Task prompt —
Without including any pictures, write out all the entries exactly.

Extracted data entries
= Beginning of Section =

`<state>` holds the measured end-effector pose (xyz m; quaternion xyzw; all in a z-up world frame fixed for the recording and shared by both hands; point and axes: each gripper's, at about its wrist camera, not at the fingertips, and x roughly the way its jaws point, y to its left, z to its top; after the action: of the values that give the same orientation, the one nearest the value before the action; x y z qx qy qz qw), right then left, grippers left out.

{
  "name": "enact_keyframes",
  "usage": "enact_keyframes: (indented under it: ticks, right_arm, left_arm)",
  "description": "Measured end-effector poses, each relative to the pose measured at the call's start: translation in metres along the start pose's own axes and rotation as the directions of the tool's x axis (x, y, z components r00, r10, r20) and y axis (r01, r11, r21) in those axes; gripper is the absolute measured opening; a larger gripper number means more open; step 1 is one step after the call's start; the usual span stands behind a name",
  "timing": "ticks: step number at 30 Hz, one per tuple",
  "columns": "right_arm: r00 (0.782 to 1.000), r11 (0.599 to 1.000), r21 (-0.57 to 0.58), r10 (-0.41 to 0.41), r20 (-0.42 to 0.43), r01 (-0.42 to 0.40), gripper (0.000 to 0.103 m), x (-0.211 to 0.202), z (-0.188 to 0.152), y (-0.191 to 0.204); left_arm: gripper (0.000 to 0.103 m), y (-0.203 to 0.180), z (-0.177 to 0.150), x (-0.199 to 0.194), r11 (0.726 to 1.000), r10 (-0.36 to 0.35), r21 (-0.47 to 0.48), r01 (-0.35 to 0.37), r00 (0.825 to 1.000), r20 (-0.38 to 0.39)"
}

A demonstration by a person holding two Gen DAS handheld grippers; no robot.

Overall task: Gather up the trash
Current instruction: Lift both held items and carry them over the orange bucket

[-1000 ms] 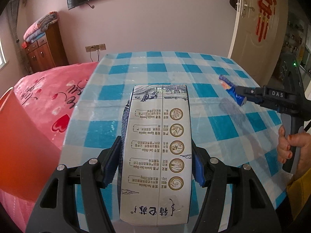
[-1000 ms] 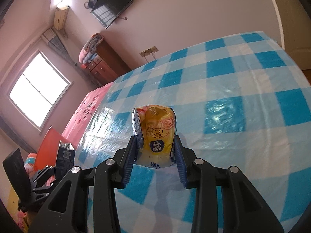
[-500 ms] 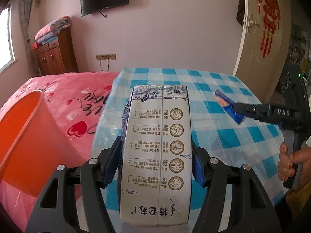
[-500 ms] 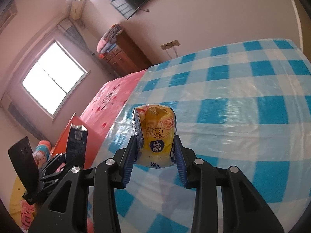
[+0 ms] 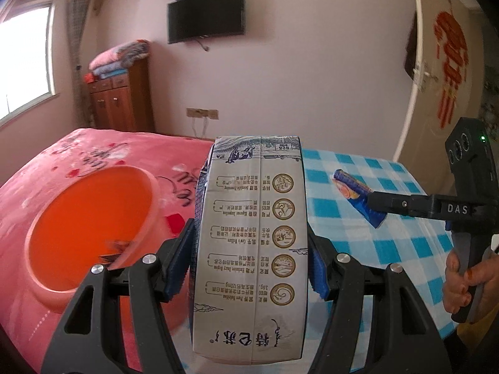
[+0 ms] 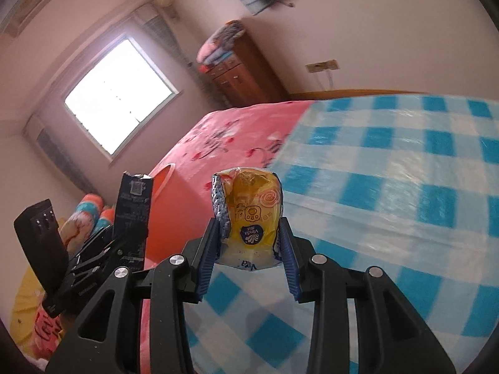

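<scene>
My left gripper (image 5: 249, 261) is shut on a tall white milk carton (image 5: 249, 249) with printed text, held up in the air at the left edge of the checked table. An orange bucket (image 5: 90, 227) stands open-mouthed just left of the carton, below it. My right gripper (image 6: 248, 243) is shut on a yellow tissue packet (image 6: 249, 215), above the blue-and-white tablecloth (image 6: 405, 187). In the right wrist view the left gripper with the carton (image 6: 132, 212) shows at the left, before the orange bucket (image 6: 165, 215). In the left wrist view the tissue packet (image 5: 355, 196) sticks out of the right gripper's fingers.
A pink bedspread (image 5: 78, 155) covers the bed beyond the bucket. A wooden cabinet (image 5: 121, 99) with folded blankets stands by the wall, under a TV (image 5: 205, 14). A door (image 5: 446, 71) with red ornaments is at the right. A hand (image 5: 464, 280) holds the right gripper's handle.
Both grippers have swung left and risen with their loads. The orange bucket has come fully into the left wrist view, and the table has slid to the right.
</scene>
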<state>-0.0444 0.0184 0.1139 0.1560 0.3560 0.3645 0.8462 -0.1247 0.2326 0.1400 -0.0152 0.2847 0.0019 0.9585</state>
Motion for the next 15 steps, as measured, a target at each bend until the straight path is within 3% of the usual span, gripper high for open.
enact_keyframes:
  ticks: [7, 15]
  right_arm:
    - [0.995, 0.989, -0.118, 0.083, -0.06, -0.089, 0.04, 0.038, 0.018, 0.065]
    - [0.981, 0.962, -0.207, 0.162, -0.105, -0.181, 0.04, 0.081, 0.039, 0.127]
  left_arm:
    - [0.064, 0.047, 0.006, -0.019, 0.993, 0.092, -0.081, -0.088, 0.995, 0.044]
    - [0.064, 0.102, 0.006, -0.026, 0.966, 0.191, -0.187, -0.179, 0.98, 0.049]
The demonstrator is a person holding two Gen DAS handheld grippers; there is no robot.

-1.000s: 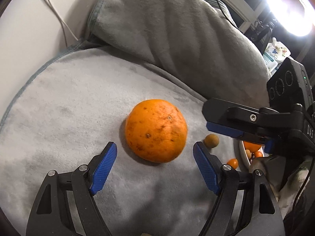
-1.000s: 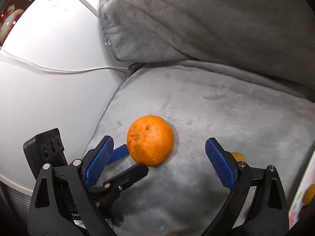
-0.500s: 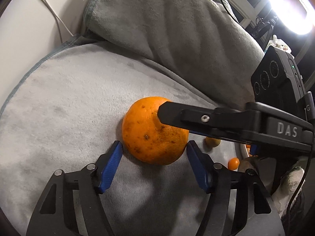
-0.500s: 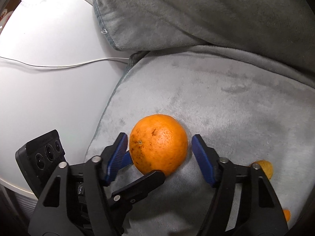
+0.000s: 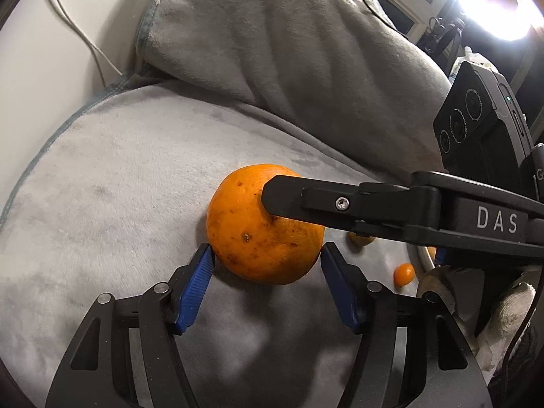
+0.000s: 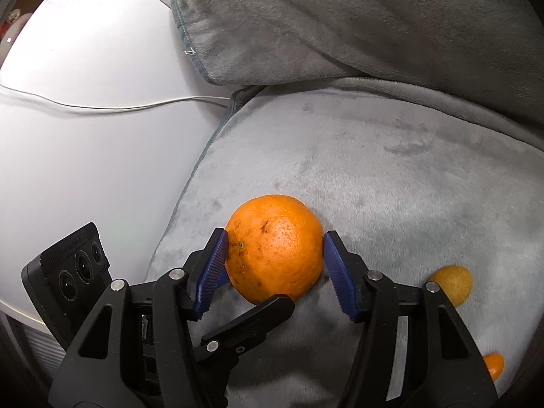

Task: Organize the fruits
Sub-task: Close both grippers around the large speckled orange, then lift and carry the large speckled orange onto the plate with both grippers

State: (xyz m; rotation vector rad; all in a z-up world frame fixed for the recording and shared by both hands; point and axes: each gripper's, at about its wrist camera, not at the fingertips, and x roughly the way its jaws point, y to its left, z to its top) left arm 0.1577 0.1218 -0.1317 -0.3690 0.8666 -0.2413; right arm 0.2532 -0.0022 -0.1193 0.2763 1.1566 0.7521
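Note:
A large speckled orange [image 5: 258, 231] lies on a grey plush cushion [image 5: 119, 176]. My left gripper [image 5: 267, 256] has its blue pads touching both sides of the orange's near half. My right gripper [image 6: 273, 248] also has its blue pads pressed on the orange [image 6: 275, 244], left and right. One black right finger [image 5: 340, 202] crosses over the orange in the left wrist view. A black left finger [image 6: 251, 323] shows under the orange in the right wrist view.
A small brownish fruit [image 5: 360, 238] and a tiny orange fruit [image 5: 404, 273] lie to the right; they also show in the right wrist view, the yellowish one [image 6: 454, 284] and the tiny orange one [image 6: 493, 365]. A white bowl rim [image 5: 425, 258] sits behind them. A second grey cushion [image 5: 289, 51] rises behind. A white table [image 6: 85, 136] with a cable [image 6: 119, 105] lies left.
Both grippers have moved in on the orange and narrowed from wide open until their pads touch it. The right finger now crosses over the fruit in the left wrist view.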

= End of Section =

Solution —
`<state>` holds the measured end-effector pose (xyz m; quaternion xyzw; all in a z-up world frame fixed for the recording and shared by both hands; point and axes: each gripper's, at about its wrist camera, not at the fingertips, and x roughly the way its jaws point, y to its left, z to its top; after the action: of the values that give the same orientation, the one nearest the value before the action; x y z qx qy qz qw), right then left, grippers left out.

{
  "name": "enact_keyframes",
  "usage": "enact_keyframes: (indented under it: ticks, right_arm, left_arm)",
  "description": "Measured end-effector poses, each relative to the pose measured at the call's start: translation in metres along the start pose's own axes and rotation as the directions of the tool's x axis (x, y, z components r00, r10, r20) and y axis (r01, r11, r21) in those axes; gripper is the absolute measured opening; a larger gripper number means more open; step 1 is one step after the call's start; the usual span stands behind a name",
  "timing": "ticks: step number at 30 Hz, one per tuple",
  "columns": "right_arm: r00 (0.782 to 1.000), r11 (0.599 to 1.000), r21 (-0.57 to 0.58), r10 (-0.41 to 0.41), r20 (-0.42 to 0.43), r01 (-0.42 to 0.40), gripper (0.000 to 0.103 m), x (-0.211 to 0.202), z (-0.188 to 0.152), y (-0.191 to 0.204); left_arm: gripper (0.000 to 0.103 m), y (-0.203 to 0.180), z (-0.177 to 0.150), x (-0.199 to 0.194), r11 (0.726 to 1.000), r10 (-0.36 to 0.35), r21 (-0.47 to 0.48), r01 (-0.35 to 0.37), r00 (0.825 to 1.000), r20 (-0.38 to 0.39)"
}

A demonstration by a person holding two Gen DAS handheld grippers; no robot.

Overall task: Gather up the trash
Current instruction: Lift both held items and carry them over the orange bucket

[-1000 ms] 
[-1000 ms] 
[-500 ms] 
[-500 ms] 
[+0 ms] 
[+0 ms] 

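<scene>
My left gripper (image 5: 249, 261) is shut on a tall white milk carton (image 5: 249, 249) with printed text, held up in the air at the left edge of the checked table. An orange bucket (image 5: 90, 227) stands open-mouthed just left of the carton, below it. My right gripper (image 6: 248, 243) is shut on a yellow tissue packet (image 6: 249, 215), above the blue-and-white tablecloth (image 6: 405, 187). In the right wrist view the left gripper with the carton (image 6: 132, 212) shows at the left, before the orange bucket (image 6: 165, 215). In the left wrist view the tissue packet (image 5: 355, 196) sticks out of the right gripper's fingers.
A pink bedspread (image 5: 78, 155) covers the bed beyond the bucket. A wooden cabinet (image 5: 121, 99) with folded blankets stands by the wall, under a TV (image 5: 205, 14). A door (image 5: 446, 71) with red ornaments is at the right. A hand (image 5: 464, 280) holds the right gripper's handle.
Both grippers have swung left and risen with their loads. The orange bucket has come fully into the left wrist view, and the table has slid to the right.
</scene>
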<state>-0.0444 0.0184 0.1139 0.1560 0.3560 0.3645 0.8462 -0.1247 0.2326 0.1400 -0.0152 0.2847 0.0019 0.9585</state>
Motion for the next 15 steps, as measured, a target at each bend until the straight path is within 3% of the usual span, gripper high for open.
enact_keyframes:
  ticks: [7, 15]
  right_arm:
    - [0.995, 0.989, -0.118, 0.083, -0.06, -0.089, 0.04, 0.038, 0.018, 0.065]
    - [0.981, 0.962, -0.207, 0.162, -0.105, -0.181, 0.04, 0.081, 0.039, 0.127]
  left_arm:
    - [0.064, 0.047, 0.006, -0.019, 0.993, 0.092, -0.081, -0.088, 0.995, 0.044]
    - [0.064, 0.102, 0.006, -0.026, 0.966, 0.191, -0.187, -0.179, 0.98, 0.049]
The demonstrator is a person holding two Gen DAS handheld grippers; there is no robot.

-1.000s: 
-1.000s: 
-0.500s: 
-0.500s: 
+0.000s: 
+0.000s: 

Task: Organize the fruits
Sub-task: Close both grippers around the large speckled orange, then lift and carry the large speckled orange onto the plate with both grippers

State: (xyz m; rotation vector rad; all in a z-up world frame fixed for the recording and shared by both hands; point and axes: each gripper's, at about its wrist camera, not at the fingertips, and x roughly the way its jaws point, y to its left, z to its top) left arm 0.1577 0.1218 -0.1317 -0.3690 0.8666 -0.2413; right arm 0.2532 -0.0022 -0.1193 0.2763 1.1566 0.7521
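Note:
A large speckled orange [image 5: 258, 231] lies on a grey plush cushion [image 5: 119, 176]. My left gripper [image 5: 267, 256] has its blue pads touching both sides of the orange's near half. My right gripper [image 6: 273, 248] also has its blue pads pressed on the orange [image 6: 275, 244], left and right. One black right finger [image 5: 340, 202] crosses over the orange in the left wrist view. A black left finger [image 6: 251, 323] shows under the orange in the right wrist view.
A small brownish fruit [image 5: 360, 238] and a tiny orange fruit [image 5: 404, 273] lie to the right; they also show in the right wrist view, the yellowish one [image 6: 454, 284] and the tiny orange one [image 6: 493, 365]. A white bowl rim [image 5: 425, 258] sits behind them. A second grey cushion [image 5: 289, 51] rises behind. A white table [image 6: 85, 136] with a cable [image 6: 119, 105] lies left.
Both grippers have moved in on the orange and narrowed from wide open until their pads touch it. The right finger now crosses over the fruit in the left wrist view.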

Nothing further remains in the output.